Setting aside any pictures, reproduce the data exactly.

┌─ Extracted material

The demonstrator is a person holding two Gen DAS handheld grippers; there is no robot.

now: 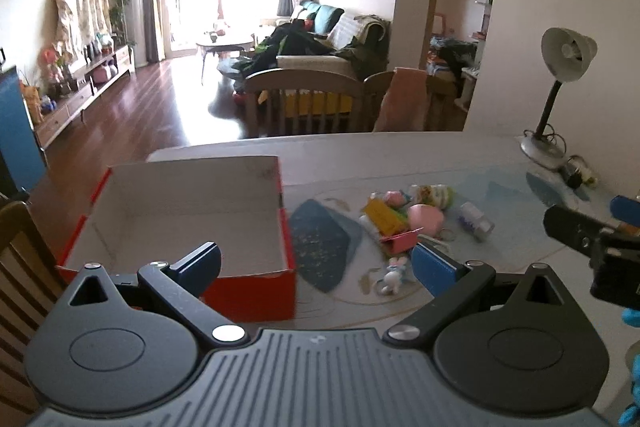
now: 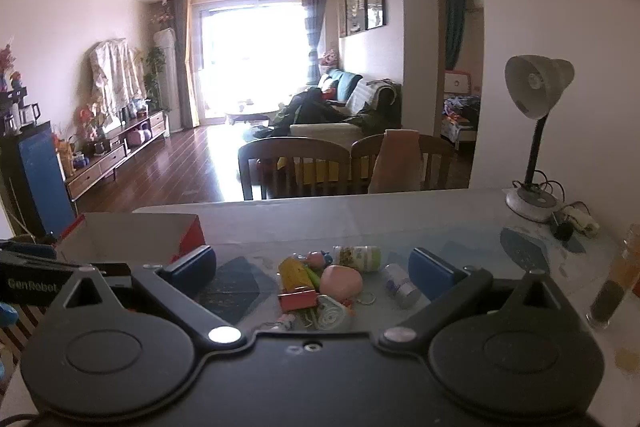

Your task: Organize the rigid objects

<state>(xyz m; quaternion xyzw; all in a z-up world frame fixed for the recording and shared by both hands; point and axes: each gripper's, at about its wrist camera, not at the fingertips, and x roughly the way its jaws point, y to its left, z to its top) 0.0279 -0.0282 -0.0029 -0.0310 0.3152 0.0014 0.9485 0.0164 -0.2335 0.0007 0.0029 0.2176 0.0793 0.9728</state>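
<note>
Both tools idle: left gripper (image 1: 316,269) spread wide, nothing between the fingers; right gripper (image 2: 314,273) the same, spread and empty, aimed at the pile.

Task items: heap of small things on the table (image 2: 440,223), right of the red box (image 1: 180,227). Box is open and looks empty inside. In the heap: yellow pack (image 2: 296,273), pink egg-shaped toy (image 2: 341,281), pink binder clip (image 2: 298,299), printed jar on its side (image 2: 357,258), small white bottle on its side (image 2: 400,285), white roll (image 2: 332,313), key ring (image 2: 366,299), bunny charm (image 1: 394,273).

Risks, my read:
- Items touch and overlap, so closing on one likely drags or flicks a neighbour.
- Jar and bottle lie on their sides and could roll if nudged.
- Egg toy is rounded and may squirt out of the pads.
- Key ring lies flat and thin, hard to get under.
- Glass (image 2: 612,291) with dark liquid sits at the near right, so a wide right-hand swing could knock it.
- Box wall is thin card; a low carry could clip the rim.

Readable text: "GenRobot" on the left tool's body (image 2: 32,285), seen from the right wrist view. Jar and bottle labels are too blurred to read.
</note>
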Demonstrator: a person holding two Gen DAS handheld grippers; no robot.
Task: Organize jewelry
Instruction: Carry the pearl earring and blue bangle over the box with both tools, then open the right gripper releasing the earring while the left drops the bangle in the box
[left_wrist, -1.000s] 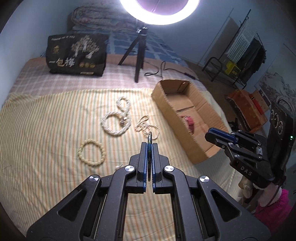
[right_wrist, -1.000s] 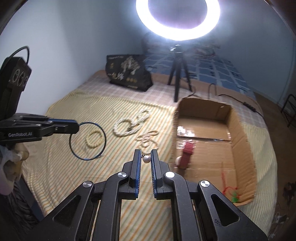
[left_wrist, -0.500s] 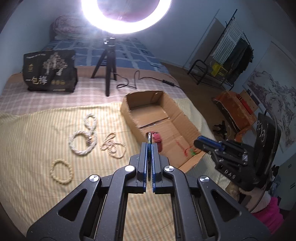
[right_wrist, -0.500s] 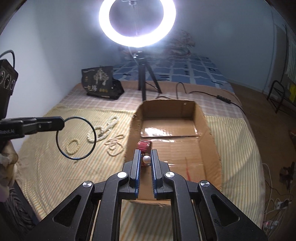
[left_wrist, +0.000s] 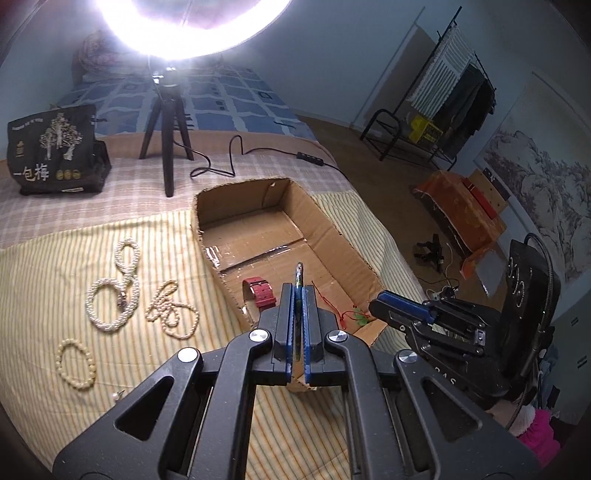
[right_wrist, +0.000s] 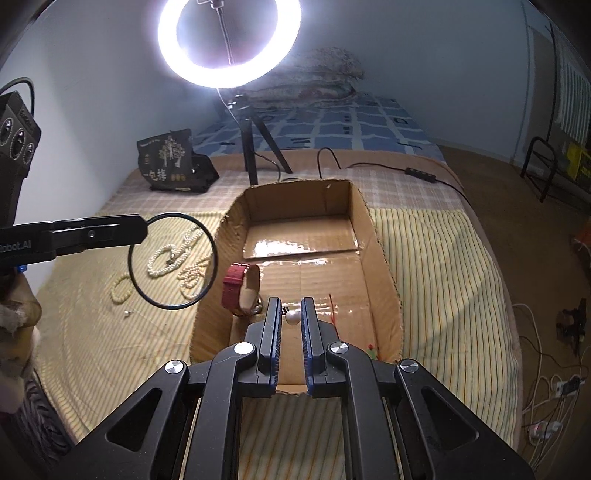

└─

Answer section =>
The demonstrator is a person holding two Gen DAS handheld grippers; there is no robot.

now: 
now: 

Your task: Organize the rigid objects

<state>(xyz m; quaternion xyzw; all in a z-up world frame fixed for the recording and shared by both hands; point and axes: each gripper's, at about its wrist camera, not at the fingertips, and x roughly the way its jaws point, y to its left, z to its top) 0.0279 -0.0282 -0.0029 -0.0310 0.3152 0.0014 0.9485 0.0164 -0.2335 0.0007 0.0029 0.2176 0.0793 0.9728</state>
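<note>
Both tools idle: left gripper (image 1: 316,269) spread wide, nothing between the fingers; right gripper (image 2: 314,273) the same, spread and empty, aimed at the pile.

Task items: heap of small things on the table (image 2: 440,223), right of the red box (image 1: 180,227). Box is open and looks empty inside. In the heap: yellow pack (image 2: 296,273), pink egg-shaped toy (image 2: 341,281), pink binder clip (image 2: 298,299), printed jar on its side (image 2: 357,258), small white bottle on its side (image 2: 400,285), white roll (image 2: 332,313), key ring (image 2: 366,299), bunny charm (image 1: 394,273).

Risks, my read:
- Items touch and overlap, so closing on one likely drags or flicks a neighbour.
- Jar and bottle lie on their sides and could roll if nudged.
- Egg toy is rounded and may squirt out of the pads.
- Key ring lies flat and thin, hard to get under.
- Glass (image 2: 612,291) with dark liquid sits at the near right, so a wide right-hand swing could knock it.
- Box wall is thin card; a low carry could clip the rim.

Readable text: "GenRobot" on the left tool's body (image 2: 32,285), seen from the right wrist view. Jar and bottle labels are too blurred to read.
</note>
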Demonstrator: a person holding two Gen DAS handheld grippers; no robot.
Task: Organize jewelry
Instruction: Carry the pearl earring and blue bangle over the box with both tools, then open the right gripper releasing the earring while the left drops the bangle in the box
[left_wrist, -1.000s] 
[right_wrist, -1.000s] 
[left_wrist, -0.500s] 
[right_wrist, -0.500s] 
[left_wrist, +0.000s] 
[right_wrist, +0.000s] 

Nothing more remains to be added to the answer.